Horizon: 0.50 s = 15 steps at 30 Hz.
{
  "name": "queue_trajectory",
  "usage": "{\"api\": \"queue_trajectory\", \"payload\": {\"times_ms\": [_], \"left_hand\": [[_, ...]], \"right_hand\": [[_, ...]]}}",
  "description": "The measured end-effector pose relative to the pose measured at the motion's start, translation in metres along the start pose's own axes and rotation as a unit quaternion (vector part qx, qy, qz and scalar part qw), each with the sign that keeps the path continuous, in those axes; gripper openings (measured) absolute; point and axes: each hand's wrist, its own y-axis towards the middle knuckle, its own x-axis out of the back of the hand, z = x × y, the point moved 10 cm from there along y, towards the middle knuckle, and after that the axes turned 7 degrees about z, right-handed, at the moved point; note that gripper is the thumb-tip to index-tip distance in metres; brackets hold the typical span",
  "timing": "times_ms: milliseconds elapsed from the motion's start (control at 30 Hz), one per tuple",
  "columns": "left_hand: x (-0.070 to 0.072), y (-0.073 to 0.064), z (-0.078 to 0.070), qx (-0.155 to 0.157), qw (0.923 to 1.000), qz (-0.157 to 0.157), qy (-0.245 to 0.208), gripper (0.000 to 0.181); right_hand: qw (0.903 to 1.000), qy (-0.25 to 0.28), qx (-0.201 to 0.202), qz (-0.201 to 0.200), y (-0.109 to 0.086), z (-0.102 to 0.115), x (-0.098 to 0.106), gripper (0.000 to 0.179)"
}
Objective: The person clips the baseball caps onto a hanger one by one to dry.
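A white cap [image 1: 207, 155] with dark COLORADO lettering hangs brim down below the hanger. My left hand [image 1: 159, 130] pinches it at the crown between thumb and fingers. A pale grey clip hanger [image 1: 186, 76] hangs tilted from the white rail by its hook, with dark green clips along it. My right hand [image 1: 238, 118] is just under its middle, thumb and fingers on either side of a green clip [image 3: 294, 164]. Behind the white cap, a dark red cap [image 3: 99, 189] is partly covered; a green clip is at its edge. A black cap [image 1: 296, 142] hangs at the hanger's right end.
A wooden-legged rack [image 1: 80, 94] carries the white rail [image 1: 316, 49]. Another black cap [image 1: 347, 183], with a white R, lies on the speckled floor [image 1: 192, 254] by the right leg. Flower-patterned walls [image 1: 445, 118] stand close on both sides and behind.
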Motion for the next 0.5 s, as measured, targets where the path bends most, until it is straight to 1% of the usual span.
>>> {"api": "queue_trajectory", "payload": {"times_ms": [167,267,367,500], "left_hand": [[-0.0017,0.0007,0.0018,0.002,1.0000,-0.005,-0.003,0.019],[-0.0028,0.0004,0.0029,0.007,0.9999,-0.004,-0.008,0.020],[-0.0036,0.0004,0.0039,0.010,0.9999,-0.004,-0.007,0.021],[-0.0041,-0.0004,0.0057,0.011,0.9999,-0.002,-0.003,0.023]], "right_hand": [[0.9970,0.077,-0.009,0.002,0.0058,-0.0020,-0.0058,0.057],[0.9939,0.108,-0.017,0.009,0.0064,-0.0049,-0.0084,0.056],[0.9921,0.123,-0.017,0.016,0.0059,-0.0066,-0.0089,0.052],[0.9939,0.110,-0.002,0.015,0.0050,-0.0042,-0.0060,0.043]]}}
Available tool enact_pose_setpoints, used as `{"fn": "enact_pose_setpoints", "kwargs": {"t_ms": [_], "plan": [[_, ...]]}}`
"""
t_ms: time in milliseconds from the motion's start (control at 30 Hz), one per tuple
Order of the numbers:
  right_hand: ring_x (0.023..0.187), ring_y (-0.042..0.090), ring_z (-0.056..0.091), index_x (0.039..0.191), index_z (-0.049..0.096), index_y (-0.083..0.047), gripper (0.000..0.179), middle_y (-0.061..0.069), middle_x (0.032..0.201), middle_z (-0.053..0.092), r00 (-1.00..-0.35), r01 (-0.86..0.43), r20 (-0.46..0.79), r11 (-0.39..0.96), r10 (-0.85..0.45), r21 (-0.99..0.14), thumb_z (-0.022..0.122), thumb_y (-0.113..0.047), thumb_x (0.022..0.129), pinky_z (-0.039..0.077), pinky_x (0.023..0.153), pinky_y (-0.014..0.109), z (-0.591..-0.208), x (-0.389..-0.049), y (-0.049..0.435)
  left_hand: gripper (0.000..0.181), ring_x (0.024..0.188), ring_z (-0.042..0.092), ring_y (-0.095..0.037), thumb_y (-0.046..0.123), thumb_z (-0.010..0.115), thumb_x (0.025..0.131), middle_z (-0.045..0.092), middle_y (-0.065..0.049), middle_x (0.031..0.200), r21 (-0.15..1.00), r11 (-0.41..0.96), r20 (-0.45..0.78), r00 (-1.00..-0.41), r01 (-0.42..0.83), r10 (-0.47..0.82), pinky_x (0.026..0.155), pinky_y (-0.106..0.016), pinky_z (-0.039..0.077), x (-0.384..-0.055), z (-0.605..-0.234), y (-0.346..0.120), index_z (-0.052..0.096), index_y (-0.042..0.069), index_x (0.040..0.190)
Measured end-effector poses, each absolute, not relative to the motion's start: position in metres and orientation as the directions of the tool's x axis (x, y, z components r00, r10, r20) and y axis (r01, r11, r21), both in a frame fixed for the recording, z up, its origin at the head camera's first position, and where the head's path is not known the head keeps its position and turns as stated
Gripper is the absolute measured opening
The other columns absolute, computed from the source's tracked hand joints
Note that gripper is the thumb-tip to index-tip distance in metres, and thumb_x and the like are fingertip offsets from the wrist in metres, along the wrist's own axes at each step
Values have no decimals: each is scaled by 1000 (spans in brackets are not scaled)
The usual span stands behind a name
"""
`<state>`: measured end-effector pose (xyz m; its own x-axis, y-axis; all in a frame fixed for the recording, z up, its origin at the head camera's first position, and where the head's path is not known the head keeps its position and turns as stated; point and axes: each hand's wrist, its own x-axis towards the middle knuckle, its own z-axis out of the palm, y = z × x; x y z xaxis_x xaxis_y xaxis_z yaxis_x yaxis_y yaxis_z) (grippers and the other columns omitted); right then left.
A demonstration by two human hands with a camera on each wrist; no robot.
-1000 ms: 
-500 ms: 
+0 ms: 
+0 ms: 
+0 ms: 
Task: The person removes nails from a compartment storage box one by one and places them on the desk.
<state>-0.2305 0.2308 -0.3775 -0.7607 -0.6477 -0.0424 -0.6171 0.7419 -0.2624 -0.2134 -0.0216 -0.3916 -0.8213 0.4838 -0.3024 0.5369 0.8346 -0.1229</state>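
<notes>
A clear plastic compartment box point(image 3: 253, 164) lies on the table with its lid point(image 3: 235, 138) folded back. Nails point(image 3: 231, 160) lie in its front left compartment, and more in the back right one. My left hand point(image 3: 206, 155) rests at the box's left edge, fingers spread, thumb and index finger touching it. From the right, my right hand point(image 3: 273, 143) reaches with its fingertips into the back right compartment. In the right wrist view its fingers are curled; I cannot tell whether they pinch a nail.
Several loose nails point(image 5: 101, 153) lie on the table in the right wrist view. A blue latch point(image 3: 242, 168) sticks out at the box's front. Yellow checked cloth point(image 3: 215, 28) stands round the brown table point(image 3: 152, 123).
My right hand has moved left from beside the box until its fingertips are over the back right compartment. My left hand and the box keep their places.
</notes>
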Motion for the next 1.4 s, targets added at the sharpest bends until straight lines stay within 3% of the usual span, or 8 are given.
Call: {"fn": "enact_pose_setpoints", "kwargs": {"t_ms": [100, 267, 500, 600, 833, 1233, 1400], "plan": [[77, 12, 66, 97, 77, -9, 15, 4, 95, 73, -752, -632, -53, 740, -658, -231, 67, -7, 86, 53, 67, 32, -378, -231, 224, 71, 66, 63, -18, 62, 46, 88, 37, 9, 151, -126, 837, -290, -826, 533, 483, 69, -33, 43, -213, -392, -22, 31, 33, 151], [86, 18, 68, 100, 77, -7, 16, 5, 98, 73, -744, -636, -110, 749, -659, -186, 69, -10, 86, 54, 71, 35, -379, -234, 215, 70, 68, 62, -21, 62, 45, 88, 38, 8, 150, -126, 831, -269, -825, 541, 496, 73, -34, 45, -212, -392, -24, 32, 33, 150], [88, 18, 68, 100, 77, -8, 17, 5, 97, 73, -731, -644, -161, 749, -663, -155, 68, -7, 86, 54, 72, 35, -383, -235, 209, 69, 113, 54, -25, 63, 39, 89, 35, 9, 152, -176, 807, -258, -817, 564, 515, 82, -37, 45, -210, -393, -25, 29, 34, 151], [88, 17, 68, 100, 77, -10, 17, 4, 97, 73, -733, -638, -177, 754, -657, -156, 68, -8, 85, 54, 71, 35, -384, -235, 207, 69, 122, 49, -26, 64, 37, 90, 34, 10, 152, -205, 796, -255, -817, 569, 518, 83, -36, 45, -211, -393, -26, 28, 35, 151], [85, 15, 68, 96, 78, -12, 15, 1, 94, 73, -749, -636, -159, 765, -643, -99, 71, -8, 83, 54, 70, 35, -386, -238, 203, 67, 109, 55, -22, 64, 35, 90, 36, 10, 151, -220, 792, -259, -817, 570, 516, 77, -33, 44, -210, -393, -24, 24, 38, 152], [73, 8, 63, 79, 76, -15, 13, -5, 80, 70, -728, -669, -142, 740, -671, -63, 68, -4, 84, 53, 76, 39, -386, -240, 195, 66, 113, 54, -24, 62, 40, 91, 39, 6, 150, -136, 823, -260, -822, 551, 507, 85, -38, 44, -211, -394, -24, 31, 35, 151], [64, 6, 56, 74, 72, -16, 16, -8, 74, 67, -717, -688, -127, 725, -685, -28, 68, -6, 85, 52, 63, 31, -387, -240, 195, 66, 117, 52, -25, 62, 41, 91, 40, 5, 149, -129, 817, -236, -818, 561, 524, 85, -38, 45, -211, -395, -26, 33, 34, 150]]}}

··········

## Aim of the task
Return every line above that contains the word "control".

## Answer to this exercise
  "timing": "times_ms: milliseconds elapsed from the motion's start (control at 30 Hz), one per tuple",
t_ms: time in milliseconds from the motion's start (control at 30 Hz), one per tuple

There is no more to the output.